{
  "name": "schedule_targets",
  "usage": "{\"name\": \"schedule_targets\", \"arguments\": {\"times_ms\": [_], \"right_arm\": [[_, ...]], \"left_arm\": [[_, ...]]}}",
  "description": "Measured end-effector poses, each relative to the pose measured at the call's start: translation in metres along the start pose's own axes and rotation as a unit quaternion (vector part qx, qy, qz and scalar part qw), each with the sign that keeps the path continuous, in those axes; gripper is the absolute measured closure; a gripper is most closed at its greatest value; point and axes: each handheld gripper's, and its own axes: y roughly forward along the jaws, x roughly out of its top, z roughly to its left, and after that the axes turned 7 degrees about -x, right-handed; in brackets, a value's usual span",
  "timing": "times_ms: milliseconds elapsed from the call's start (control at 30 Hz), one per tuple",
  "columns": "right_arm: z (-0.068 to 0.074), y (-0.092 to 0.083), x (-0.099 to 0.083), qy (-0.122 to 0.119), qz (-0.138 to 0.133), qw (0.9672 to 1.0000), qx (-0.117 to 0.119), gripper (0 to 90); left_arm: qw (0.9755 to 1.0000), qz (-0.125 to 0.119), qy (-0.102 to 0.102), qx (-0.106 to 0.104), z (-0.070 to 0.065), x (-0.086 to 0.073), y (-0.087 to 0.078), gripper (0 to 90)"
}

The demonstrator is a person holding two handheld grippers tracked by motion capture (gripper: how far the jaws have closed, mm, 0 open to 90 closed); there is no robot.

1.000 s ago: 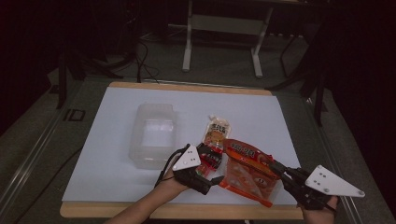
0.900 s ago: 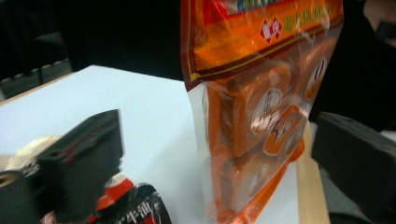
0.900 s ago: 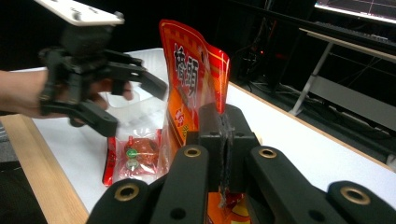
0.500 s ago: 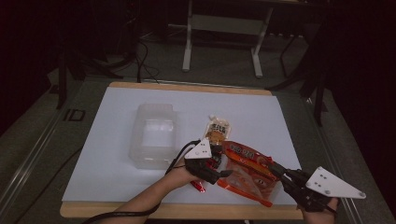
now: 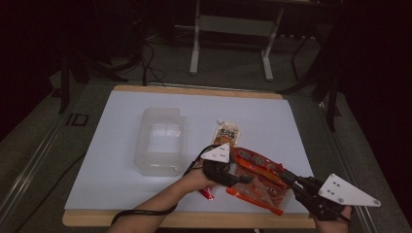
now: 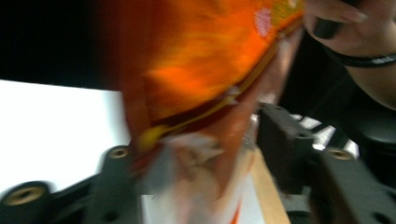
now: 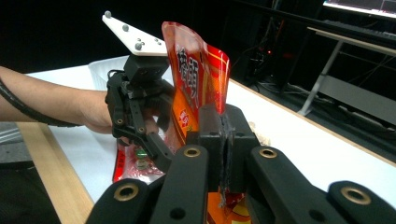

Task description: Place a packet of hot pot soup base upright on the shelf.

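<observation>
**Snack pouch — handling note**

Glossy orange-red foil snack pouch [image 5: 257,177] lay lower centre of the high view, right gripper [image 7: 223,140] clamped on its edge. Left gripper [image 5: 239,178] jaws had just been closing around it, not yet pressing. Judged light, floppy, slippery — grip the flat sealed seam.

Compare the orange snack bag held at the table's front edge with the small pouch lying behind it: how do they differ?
The orange snack bag is larger and red-orange; the small pouch is smaller and pale tan. The bag is pinched by the right claw, with the left claw at it; the pouch lies untouched. Both are sealed, printed food packets on the white table.
</observation>
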Motion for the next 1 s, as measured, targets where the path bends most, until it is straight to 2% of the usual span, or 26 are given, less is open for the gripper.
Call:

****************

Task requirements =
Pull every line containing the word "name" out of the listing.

Expected answer =
  "name": "schedule_targets",
  "usage": "{\"name\": \"schedule_targets\", \"arguments\": {\"times_ms\": [_], \"right_arm\": [[_, ...]], \"left_arm\": [[_, ...]]}}",

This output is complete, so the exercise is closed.